# Introduction

Previous iterations of this project attempted to reduce everything to a single command-line script that could read a configuration file, run the corresponding model or models, out output the results.

This notebook takes a different approach. It loads and uses some of the utiltiies for e.g. loading data, making submissions, computing metrics, and handling configurations, but the training loop should be defined fully in the notebook. This will allow for faster iteration and more transparent model comparison.
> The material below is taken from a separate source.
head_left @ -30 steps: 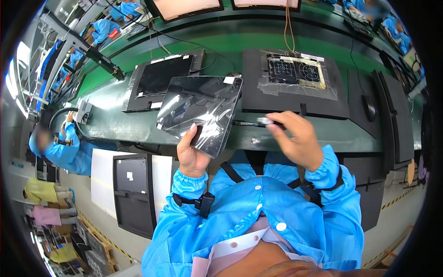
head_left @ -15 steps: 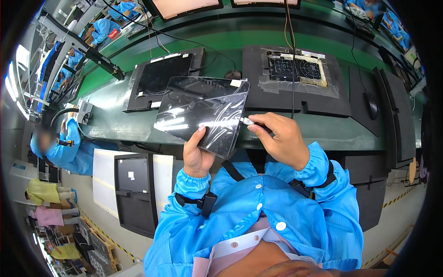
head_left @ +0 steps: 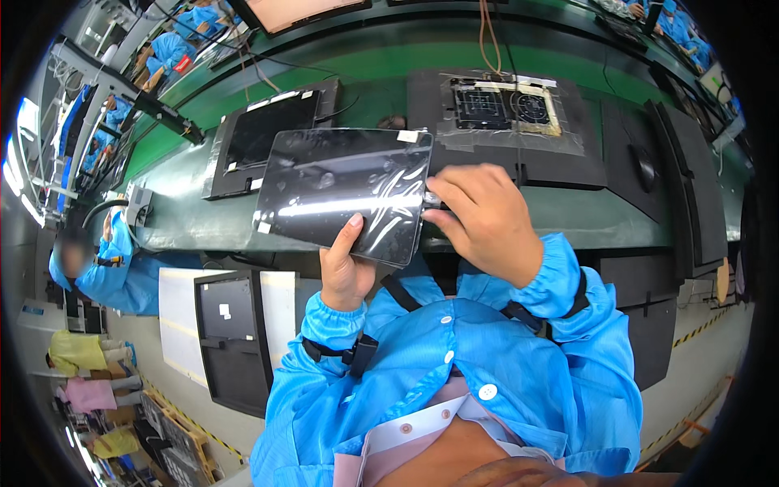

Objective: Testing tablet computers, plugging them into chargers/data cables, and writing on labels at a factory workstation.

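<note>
A black tablet covered in clear, wrinkled film is tilted in front of me above the bench edge. My left hand is closed on its lower edge, thumb on the screen and fingers hidden underneath. At the tablet's right edge, my right hand pinches a small cable plug, mostly covered by the fingers. The plug meets the tablet's side; how far it is in cannot be seen. A dark cable comes down from above behind my right hand.
On the green bench stand a black foam holder with a taped-in panel and another holder with a dark screen. A mouse lies at the right. A co-worker in blue is at the left, by a black tray.
My right hand has turned and closed in on the tablet's edge, hiding more of the plug. The tablet has tilted slightly, shifting the reflections on its film.
</note>
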The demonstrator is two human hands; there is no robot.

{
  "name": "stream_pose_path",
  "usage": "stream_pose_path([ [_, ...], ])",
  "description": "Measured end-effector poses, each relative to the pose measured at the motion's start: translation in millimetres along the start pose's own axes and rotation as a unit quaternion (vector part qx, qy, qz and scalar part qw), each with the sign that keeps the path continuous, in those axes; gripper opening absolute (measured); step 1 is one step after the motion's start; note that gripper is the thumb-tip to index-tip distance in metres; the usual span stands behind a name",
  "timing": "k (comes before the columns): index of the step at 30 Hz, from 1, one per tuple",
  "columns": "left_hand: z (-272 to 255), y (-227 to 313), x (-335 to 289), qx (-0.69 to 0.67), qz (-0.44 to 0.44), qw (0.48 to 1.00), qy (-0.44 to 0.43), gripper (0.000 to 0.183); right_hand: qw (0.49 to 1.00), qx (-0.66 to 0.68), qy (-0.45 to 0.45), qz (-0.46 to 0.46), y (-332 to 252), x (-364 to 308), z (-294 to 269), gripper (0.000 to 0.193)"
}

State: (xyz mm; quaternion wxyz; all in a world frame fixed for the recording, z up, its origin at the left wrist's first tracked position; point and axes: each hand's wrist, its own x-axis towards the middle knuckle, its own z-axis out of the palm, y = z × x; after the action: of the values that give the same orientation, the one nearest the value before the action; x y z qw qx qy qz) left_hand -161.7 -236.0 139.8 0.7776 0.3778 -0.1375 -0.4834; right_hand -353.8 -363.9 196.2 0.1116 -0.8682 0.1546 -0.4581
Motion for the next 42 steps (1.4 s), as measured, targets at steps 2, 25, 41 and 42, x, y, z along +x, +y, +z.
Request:
stream_pose_path([
  [2,13.3,-5.4,3.1,-0.014,0.024,0.999,-0.027,0.031,0.991,-0.076,0.091,-0.062,2.3,-3.6,-1.9,0.017],
  [25,105.1,-33.8,174.7,0.697,0.198,0.604,-0.330,0.120,0.662,0.550,0.146,0.488,197.3,-67.0,-114.6,0.028],
  [41,98.5,-69.2,175.9,0.736,0.264,0.534,-0.320,0.103,0.861,-0.035,-0.125,0.491,197.3,-39.2,-142.1,0.054],
  [42,98.4,-69.1,176.1,0.738,0.266,0.526,-0.329,0.102,0.879,-0.093,-0.129,0.450,195.7,-42.0,-145.2,0.057],
])
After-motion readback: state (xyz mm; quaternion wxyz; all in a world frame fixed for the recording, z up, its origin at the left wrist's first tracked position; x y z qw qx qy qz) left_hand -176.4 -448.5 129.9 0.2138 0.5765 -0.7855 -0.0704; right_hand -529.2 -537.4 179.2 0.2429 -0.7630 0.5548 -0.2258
Models to be consistently re-used can be repackaged to run from the command line if that would be beneficial.

## Imports and Setup

In [29]:
import os
from pathlib import Path
if Path().resolve().name != 'numerai':
    os.chdir(Path().resolve().parent)

!pip install git+https://github.com/djliden/config-nest.git

import confignest.confignest
from pathlib import Path
import pandas as pd
import numpy as np
import time
from importlib import import_module
from tqdm import tqdm

import src.utils.setup
import src.utils.cross_val
import src.utils.eval
import src.utils.metrics
import gc
np.random.seed(623)    

Collecting git+https://github.com/djliden/config-nest.git
  Cloning https://github.com/djliden/config-nest.git to /tmp/pip-req-build-qdwvjz3y
  Running command git clone -q https://github.com/djliden/config-nest.git /tmp/pip-req-build-qdwvjz3y


## NumerAPI setup and Data Download

In [16]:
src.utils.setup.credential()
napi = src.utils.setup.init_numerapi()

round = napi.get_current_round()
train = Path(f"./input/numerai_dataset_{round}/numerai_training_data.csv")
tourn = Path(f"./input/numerai_dataset_{round}/numerai_tournament_data.csv")
processed = Path('./input/training_processed.csv')
processed_pkl = Path('./input/training_processed.pkl')
output = Path("./output/")

src.utils.setup.download_current(napi=napi)
training_data, feature_cols, target_cols = src.utils.setup.process_current(processed,
                                                           processed_pkl, train, tourn)

Loaded Numerai Public Key into Global Environment!
Loaded Numerai Secret Key into Global Environment!


input/numerai_dataset_258.zip: 100%|█████████▉| 398M/398M [01:15<00:00, 6.49MB/s] 2021-04-06 14:56:16,038 INFO numerapi.base_api: unzipping file...


Loading the pickled training data from file



input/numerai_dataset_258.zip: 398MB [01:30, 6.49MB/s]                           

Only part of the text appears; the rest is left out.